Location
- 14 Vogt Drive Bridgewater Township, Somerset County, New Jersey 08807 United States 40°35′20″N 74°36′31″W﻿ / ﻿40.58886°N 74.608709°W

Information
- Type: Vocational public high school
- School district: Somerset County Vocational and Technical School District
- NCES School ID: 341506005278
- Principal: Michael Meyer
- Faculty: 57.4 FTEs
- Grades: 9-12
- Enrollment: 353 (as of 2023–24)
- Student to teacher ratio: 6.2:1
- Colors: Navy Blue and Gold
- Athletics conference: New Jersey Technical Interscholastic League
- Team name: Jaguars
- Website: www.scvths.org

= Somerset County Vocational and Technical High School =

High school in Somerset County, New Jersey, US

The Somerset County Vocational and Technical High School (SCVTHS) is a fully accredited, four-year vocational public high school located on an 80 acre campus in Bridgewater Township, in Somerset County, in the U.S. state of New Jersey. The school is part of the Somerset County Vocational and Technical School District, which serves students in ninth through twelfth grades from all of Somerset County. The school offers over 20 different programs, on both a full-time and part-time basis, that combine training in occupational and academic skills.

As of the 2023–24 school year, the school had an enrollment of 353 students and 57.4 classroom teachers (on an FTE basis), for a student–teacher ratio of 6.2:1. There were 38 students (10.8% of enrollment) eligible for free lunch and 8 (2.3% of students) eligible for reduced-cost lunch.

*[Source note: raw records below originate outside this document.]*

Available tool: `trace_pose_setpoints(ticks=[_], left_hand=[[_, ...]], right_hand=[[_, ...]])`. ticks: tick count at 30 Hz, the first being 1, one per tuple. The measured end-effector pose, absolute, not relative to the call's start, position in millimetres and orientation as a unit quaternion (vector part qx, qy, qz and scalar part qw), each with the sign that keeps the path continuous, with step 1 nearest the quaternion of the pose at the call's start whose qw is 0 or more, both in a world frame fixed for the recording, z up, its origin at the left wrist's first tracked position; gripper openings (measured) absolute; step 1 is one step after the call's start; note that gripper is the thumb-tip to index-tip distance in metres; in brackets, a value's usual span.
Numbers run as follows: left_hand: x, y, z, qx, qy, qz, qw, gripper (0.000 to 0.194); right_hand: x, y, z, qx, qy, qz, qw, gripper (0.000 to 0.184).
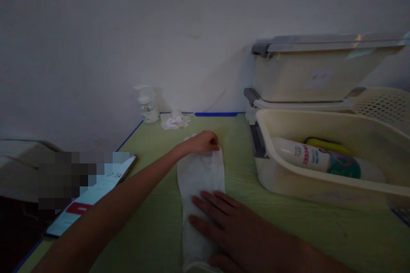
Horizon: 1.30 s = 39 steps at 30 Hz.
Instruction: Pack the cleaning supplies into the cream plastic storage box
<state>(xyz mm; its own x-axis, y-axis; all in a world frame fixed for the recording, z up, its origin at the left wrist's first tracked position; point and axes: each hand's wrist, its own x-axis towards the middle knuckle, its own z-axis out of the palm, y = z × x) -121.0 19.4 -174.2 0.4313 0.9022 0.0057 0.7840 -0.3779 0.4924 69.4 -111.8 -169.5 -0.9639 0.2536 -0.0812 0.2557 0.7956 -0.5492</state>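
A long white cloth point(200, 177), perhaps a sock, lies stretched lengthwise on the green table mat point(153, 230). My left hand point(203, 142) reaches across to its far end with the fingers curled down onto the fabric. My right hand point(233, 224) lies flat on the near part of the cloth, fingers spread and pointing left, pressing it to the mat.
A phone point(92, 196) with a lit screen lies at the left edge. A pump bottle point(147, 106) and a crumpled white cloth point(174, 120) stand by the wall. At the right is a cream basin point(320, 179) holding bottles, with stacked lidded bins point(320, 72) behind it.
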Motion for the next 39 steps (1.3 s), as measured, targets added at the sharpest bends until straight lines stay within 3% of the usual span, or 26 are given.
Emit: trace_pose_setpoints(ticks=[7, 24, 34, 39], left_hand=[[-117, 24, -191, 0.777, 0.534, 0.212, 0.257, 0.008], [-110, 13, -206, 0.687, 0.604, 0.339, 0.220, 0.015], [-118, 14, -198, 0.723, 0.536, 0.295, 0.320, 0.002], [-127, 17, -195, 0.740, 0.506, 0.285, 0.338, 0.012]], right_hand=[[69, -112, -169, 0.128, 0.949, -0.289, -0.005, 0.053], [67, -112, -167, 0.143, 0.948, -0.284, 0.016, 0.053], [70, -113, -165, 0.142, 0.948, -0.284, 0.004, 0.053], [70, -114, -168, 0.144, 0.947, -0.286, -0.005, 0.053]])
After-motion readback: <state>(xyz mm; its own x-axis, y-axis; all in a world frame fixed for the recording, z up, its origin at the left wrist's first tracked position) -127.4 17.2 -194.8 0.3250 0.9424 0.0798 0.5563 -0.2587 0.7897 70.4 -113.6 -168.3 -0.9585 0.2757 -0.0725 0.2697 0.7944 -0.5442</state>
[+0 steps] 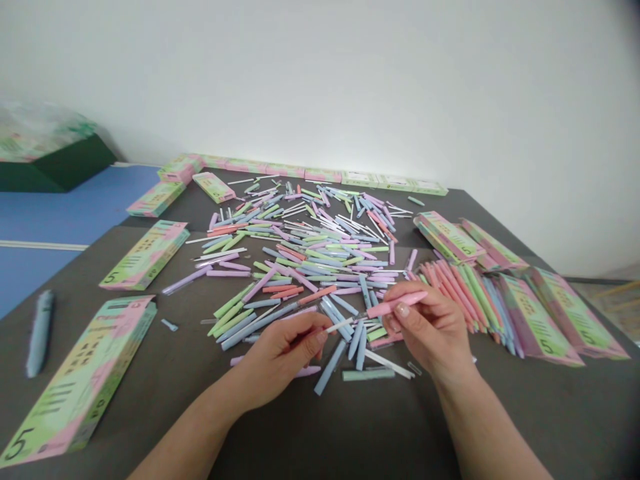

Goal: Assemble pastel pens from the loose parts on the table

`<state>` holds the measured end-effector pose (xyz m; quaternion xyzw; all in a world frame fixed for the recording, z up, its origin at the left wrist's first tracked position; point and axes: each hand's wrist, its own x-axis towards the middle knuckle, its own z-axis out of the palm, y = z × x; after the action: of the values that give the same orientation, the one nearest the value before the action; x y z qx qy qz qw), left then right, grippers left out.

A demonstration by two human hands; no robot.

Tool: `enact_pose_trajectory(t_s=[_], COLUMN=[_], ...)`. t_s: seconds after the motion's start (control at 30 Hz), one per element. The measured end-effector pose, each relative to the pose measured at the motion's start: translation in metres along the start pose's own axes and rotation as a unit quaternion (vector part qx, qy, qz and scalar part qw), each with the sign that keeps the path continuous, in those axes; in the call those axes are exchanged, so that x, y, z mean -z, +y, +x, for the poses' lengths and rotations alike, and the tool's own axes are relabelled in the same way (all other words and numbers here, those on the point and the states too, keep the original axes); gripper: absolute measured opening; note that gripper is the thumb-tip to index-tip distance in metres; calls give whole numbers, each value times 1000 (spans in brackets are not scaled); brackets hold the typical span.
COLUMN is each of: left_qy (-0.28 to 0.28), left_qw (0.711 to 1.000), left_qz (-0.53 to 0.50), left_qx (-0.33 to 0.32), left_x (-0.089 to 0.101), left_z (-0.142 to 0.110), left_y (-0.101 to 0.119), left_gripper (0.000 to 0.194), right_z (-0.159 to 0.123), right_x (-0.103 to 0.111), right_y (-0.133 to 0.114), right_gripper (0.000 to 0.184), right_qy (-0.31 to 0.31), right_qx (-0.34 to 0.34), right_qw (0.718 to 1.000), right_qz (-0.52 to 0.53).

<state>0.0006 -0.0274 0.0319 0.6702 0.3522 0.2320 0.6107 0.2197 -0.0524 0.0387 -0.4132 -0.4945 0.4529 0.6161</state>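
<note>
My left hand [295, 350] pinches a thin white pen refill [340, 326], its tip pointing right. In my right hand [430, 327] is a pink pen barrel [397, 305], held between thumb and fingers. The refill's tip is close to the barrel's left end; whether it has entered the barrel I cannot make out. Below and behind both hands spreads a large heap of loose pen parts [320, 257] in purple, blue, green, coral and white. A pale green pen piece [369, 375] lies just under the hands.
Several pens in a neat coral, green and blue row [463, 297] lie at right, beside printed cartons [543, 320]. More cartons [145, 257] stand at left and along the wall. A blue pen [40, 333] lies at far left. A dark green box [60, 163] sits on a blue surface.
</note>
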Motion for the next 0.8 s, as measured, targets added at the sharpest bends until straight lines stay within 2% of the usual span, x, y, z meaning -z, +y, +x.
enact_pose_trajectory(t_s=[0.17,0.37,0.47,0.6,0.8], left_qy=[13,59,85,85,111], left_qw=[999,992,984,972,953], left_qz=[45,109,156,214,266], left_qx=[-21,-30,-33,-46,-98], left_x=[-1,-2,-2,-1,0], left_z=[0,-1,-1,-1,-1], left_y=[1,-4,-6,-7,-12], left_gripper=[23,21,21,16,17], right_z=[-4,-2,-1,0,0], right_x=[0,-2,-7,-13,-14], right_y=[-1,3,3,2,4], right_gripper=[13,11,9,9,9], right_qy=[-21,-98,-114,-134,-141], right_qx=[-37,-19,-7,3,-6], right_qw=[997,984,976,967,964], right_qz=[-69,-148,-185,-219,-226])
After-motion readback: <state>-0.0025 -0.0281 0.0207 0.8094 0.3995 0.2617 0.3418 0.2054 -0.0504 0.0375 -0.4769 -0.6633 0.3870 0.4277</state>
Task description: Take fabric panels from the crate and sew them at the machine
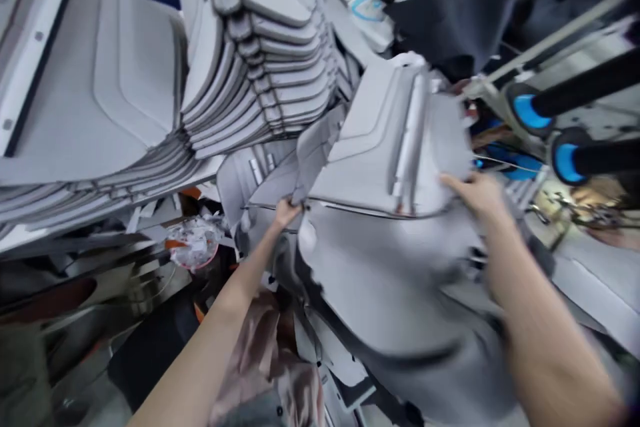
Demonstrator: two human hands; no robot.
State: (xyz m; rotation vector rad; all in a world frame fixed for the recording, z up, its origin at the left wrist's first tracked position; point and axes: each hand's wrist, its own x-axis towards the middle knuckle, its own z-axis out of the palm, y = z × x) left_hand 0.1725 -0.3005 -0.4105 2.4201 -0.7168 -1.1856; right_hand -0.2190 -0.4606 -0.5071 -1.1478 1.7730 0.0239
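Both grips pinch one grey trim panel (385,147): left hand (286,212), right hand (477,192); panel lifted, not yet on stack (260,53).

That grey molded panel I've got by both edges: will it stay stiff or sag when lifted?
The grey panel probably stays stiff: its ridges keep their form between the left hand and right hand. Its loose fabric flap likely flops. It looks light, like the nested stack.
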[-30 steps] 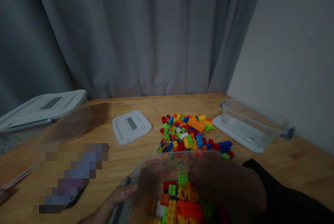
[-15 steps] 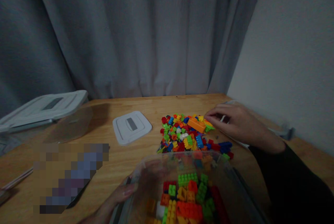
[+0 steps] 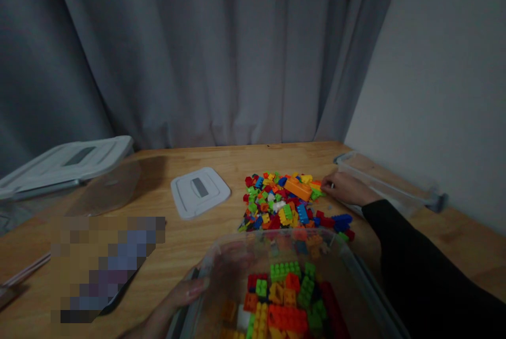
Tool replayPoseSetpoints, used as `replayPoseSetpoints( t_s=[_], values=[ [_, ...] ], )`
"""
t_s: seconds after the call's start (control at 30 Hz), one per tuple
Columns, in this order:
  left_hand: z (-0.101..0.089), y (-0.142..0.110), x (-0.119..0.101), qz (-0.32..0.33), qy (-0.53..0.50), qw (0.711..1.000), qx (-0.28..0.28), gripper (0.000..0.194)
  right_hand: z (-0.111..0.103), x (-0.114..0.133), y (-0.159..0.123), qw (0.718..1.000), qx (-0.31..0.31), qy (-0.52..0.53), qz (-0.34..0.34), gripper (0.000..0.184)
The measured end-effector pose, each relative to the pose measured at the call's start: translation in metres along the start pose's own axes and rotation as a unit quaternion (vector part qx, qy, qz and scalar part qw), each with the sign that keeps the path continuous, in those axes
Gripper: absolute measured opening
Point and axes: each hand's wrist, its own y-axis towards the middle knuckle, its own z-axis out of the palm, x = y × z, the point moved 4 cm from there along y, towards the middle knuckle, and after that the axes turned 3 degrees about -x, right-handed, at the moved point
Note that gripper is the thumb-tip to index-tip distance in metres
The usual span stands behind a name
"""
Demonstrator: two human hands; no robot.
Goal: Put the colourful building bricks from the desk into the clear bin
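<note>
A heap of small coloured toy bricks [image 3: 286, 202] lies on the wooden table [image 3: 166, 260], with a long orange brick [image 3: 298, 188] on top. My right hand [image 3: 343, 188], in a black sleeve, rests at the heap's right edge with its fingers curled together at the bricks; what they pinch is too small to make out. Close to me stands a clear plastic tub [image 3: 221, 281] partly filled with bricks. My left hand [image 3: 185, 292] lies against the tub's left wall, fingers pressed on it.
A small white lid [image 3: 200, 191] lies left of the heap. An empty clear tub [image 3: 385, 183] on a white lid sits at the right by the wall. A larger lidded tub [image 3: 63, 167] stands at the far left. Grey curtains hang behind.
My right hand rose from the near tub and reached out to the heap's right edge, then drew in and curled its fingers there. The left hand and the tub have stayed put.
</note>
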Motion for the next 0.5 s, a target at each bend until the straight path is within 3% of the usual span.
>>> replayPoseSetpoints(
  t_s=[0.23,0.5],
  values=[
    [0.002,0.004,-0.001,0.006,0.033,0.999,0.015,0.021,0.019,0.002,0.003,1.000,0.018,-0.004,0.008,0.030],
    [0.004,0.003,-0.006,0.062,0.097,0.992,0.051,0.029,0.036,-0.002,0.006,0.998,0.028,-0.040,0.039,0.037]
  ],
)
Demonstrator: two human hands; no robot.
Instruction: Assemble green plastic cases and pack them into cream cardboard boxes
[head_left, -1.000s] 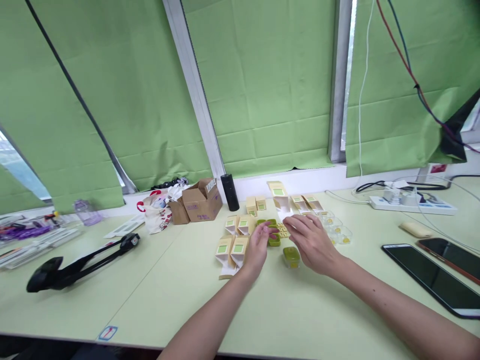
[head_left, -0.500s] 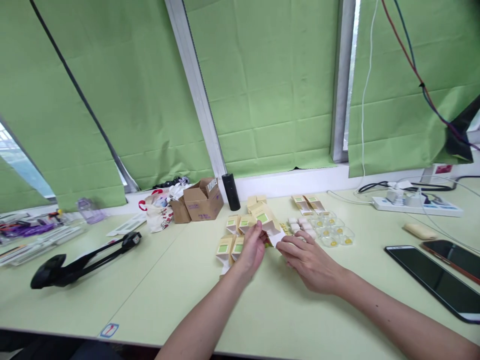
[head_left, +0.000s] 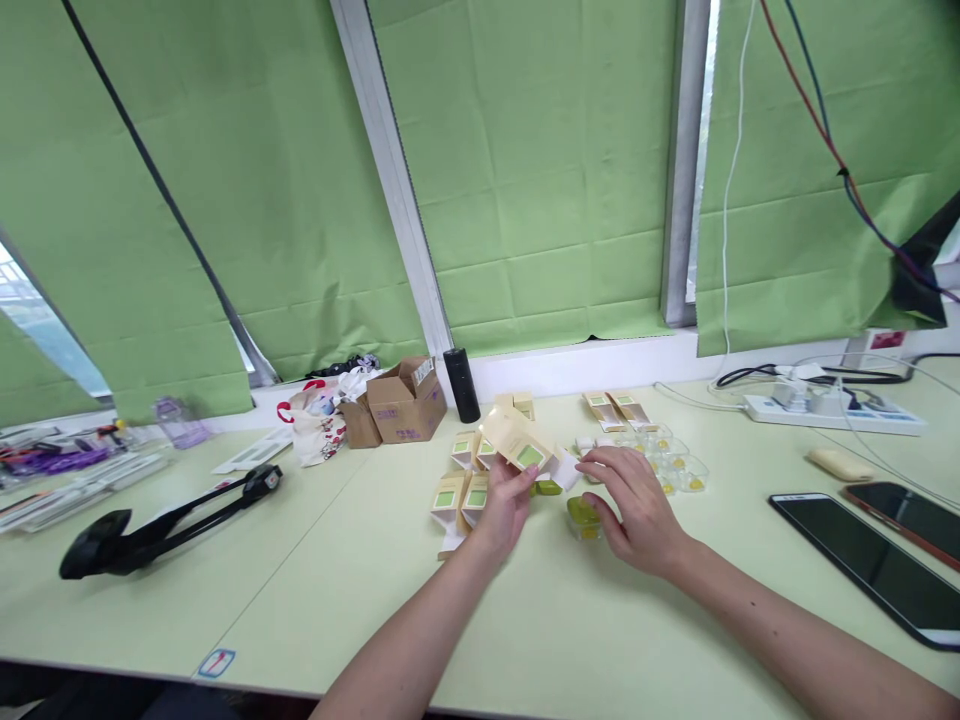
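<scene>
My left hand (head_left: 504, 512) is closed on a small beige cardboard box (head_left: 510, 432) with a green window, held tilted above the table. A white flap (head_left: 564, 470) sticks out from the box's right end. My right hand (head_left: 641, 515) is just right of the flap, fingers apart; whether a fingertip touches the flap I cannot tell. Below its fingers stands a small clear container with a green top (head_left: 580, 512), close to the thumb. Another green piece (head_left: 549, 487) lies beneath the held box. Several similar beige boxes (head_left: 445, 498) stand left of my left hand.
Clear plastic cups with yellow bits (head_left: 694, 475) sit behind my right hand. Two more boxes (head_left: 616, 410) lie further back. Phones (head_left: 870, 565) and a power strip (head_left: 836, 412) are at the right. A cardboard carton (head_left: 405, 405), a black cylinder (head_left: 461, 385) and a black strap-like device (head_left: 169, 525) are left.
My right hand has moved off the box's white flap, slightly right, and its fingers have spread. The box has tilted in my left hand. The green-topped container now shows below my right hand.
</scene>
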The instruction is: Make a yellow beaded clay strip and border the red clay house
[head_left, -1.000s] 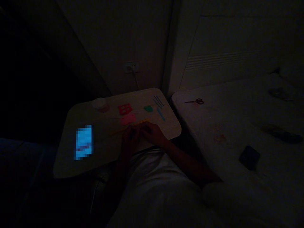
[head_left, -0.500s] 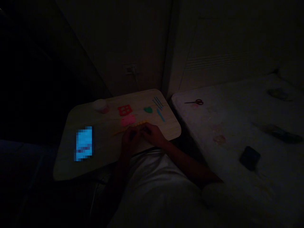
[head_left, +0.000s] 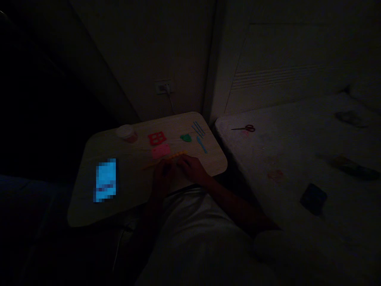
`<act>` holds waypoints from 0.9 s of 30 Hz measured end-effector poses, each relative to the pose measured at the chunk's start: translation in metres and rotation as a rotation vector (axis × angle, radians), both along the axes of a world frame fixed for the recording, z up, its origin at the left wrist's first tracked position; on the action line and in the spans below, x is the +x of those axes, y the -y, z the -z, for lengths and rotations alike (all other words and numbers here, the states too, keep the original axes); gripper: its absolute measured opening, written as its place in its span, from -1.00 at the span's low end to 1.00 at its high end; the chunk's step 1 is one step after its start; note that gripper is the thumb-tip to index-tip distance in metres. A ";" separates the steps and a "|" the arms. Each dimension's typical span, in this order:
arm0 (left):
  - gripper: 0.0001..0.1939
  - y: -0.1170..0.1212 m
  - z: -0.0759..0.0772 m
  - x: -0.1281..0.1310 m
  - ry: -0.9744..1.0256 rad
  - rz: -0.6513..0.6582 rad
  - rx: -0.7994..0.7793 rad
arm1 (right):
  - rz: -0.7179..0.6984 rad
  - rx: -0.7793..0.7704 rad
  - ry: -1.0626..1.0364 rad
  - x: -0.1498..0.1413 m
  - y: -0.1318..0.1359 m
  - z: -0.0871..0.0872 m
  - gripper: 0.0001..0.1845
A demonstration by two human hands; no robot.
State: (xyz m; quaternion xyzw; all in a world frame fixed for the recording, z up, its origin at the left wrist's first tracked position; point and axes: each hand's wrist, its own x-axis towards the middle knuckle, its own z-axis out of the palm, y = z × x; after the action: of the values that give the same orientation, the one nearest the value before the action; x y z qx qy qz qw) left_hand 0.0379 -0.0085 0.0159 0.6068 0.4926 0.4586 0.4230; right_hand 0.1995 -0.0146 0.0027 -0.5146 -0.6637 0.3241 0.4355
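Note:
In dim light, my left hand (head_left: 163, 171) and my right hand (head_left: 190, 166) are close together over the front of a small table (head_left: 131, 194). Their fingers are curled inward, and whatever they hold is too dark to make out. Just beyond the fingertips lies a bumpy orange-yellow strip (head_left: 178, 154); a thin orange stick (head_left: 148, 166) points out left of my left hand. Farther back are a pink flat piece (head_left: 161, 151) and a red frame (head_left: 156, 138) with square openings. A green piece (head_left: 186, 138) rests to their right.
A lidded tub (head_left: 127, 134) stands at the table's back left, behind a glowing blurred screen (head_left: 105, 180). Thin blue sticks (head_left: 198, 129) and a blue knife-like tool (head_left: 201, 145) lie at right. Scissors (head_left: 244, 128) and a dark square object (head_left: 313, 198) lie on the pale surface beside the table.
My hands have drawn slightly apart, the right one shifting a little to the right. The other things on the table keep their places.

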 end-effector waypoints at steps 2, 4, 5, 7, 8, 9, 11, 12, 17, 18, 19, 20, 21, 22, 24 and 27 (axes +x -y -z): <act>-0.85 0.001 -0.003 0.000 -0.007 0.002 0.002 | 0.006 -0.001 -0.013 0.000 0.000 0.000 -0.72; -0.85 0.001 -0.003 0.001 -0.010 -0.007 -0.003 | 0.006 -0.004 -0.046 0.000 0.001 -0.001 -0.76; -0.85 0.001 -0.003 0.001 -0.008 -0.011 -0.007 | 0.002 -0.005 -0.070 0.000 0.001 -0.002 -0.78; -0.83 0.001 -0.003 0.001 0.001 -0.011 -0.012 | -0.008 0.004 -0.118 0.001 0.002 -0.002 -0.80; -0.83 0.001 -0.003 0.000 0.002 -0.007 -0.011 | -0.014 0.015 -0.132 0.001 0.002 -0.002 -0.79; -0.83 0.001 -0.003 0.000 0.002 -0.002 -0.007 | -0.015 0.032 -0.139 0.001 0.001 -0.001 -0.78; -0.85 0.002 -0.004 0.000 -0.005 0.001 0.001 | -0.012 0.075 -0.136 0.002 0.001 0.000 -0.77; -0.86 0.002 -0.004 0.000 -0.011 -0.001 0.004 | -0.011 0.096 -0.131 0.002 0.000 0.001 -0.77; -0.85 0.001 -0.004 0.001 -0.007 -0.010 -0.001 | -0.033 0.126 -0.121 0.002 -0.001 0.003 -0.76; -0.84 0.001 -0.003 0.001 -0.003 -0.014 0.002 | -0.037 0.117 -0.126 0.002 -0.001 0.004 -0.77; -0.83 0.001 -0.003 0.001 0.000 -0.017 0.005 | -0.040 0.108 -0.133 0.002 -0.001 0.004 -0.77; -0.83 0.001 -0.003 0.001 0.003 -0.019 0.007 | -0.042 0.101 -0.139 0.002 -0.001 0.004 -0.78; -0.83 0.001 -0.003 0.001 0.004 -0.020 0.009 | -0.039 0.095 -0.144 0.002 -0.001 0.004 -0.78; -0.83 0.001 -0.003 0.001 0.004 -0.019 0.010 | -0.032 0.087 -0.142 0.001 -0.001 0.004 -0.78; -0.84 0.001 -0.003 0.001 -0.002 -0.025 0.009 | -0.004 0.066 -0.123 0.001 0.000 0.003 -0.77; -0.84 0.001 -0.003 0.000 -0.007 -0.041 0.000 | 0.027 0.031 -0.089 0.000 0.001 0.002 -0.74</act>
State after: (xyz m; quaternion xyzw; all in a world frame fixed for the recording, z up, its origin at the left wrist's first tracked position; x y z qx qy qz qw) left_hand 0.0378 -0.0099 0.0189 0.5984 0.5063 0.4650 0.4116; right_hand 0.2000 -0.0152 0.0006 -0.5017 -0.6414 0.3307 0.4769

Full-time students earn both a high school diploma and a vocational certificate in their specific specialty area. Part-time students earn a certificate from SCVTHS in their specialty area, and receive an academic education at their home district. Starting with the 2009-10 school year, full-time students have a college track option for their academic classes.

==Awards, recognition and rankings==
Schooldigger.com ranked the school as 74th out of 416 public high schools statewide in its 2019 rankings (an increase of 29 positions from the 2018 ranking) based on test scores from the NJSLA English Language Arts, Algebra I, Geometry, and Algebra II exams.

==Academic programs==

===Gifted and Talented Performing Arts Program===
Somerset Vo-Tech offers a rigorous performing arts program that divides into two branches: Acting and Acting with Vocal Music. All Theater Arts Majors at SCVTHS are taught by the guidelines of Sanford Meisner. The program is very competitive as it is known to only hold about 50 students (grades 9-12) total. The Theater Department produces one main-stage production each year in the fall.

===Academy for Health and Medical Sciences===
The Academy for Health and Medical Sciences is a program offered as a "school within a school" as a partnership between the high school and Raritan Valley Community College. In this program, students earn up to 64 college credits from the college, graduating with a high school diploma from SCVTHS as well as an associate's degree from the college.

==Athletics==
The Somerset County Vo-Tech Jaguars compete independently with interscholastic sports operating under the supervision of the New Jersey State Interscholastic Athletic Association (NJSIAA). With 372 students in grades 10-12, the school was classified by the NJSIAA for the 2019–20 school year as Group I for most athletic competition purposes, which included schools with an enrollment of 75 to 476 students in that grade range.

==Notable alumni==
- Alex Abrahantes (born 1977), professional wrestler, manager and on-air television personality.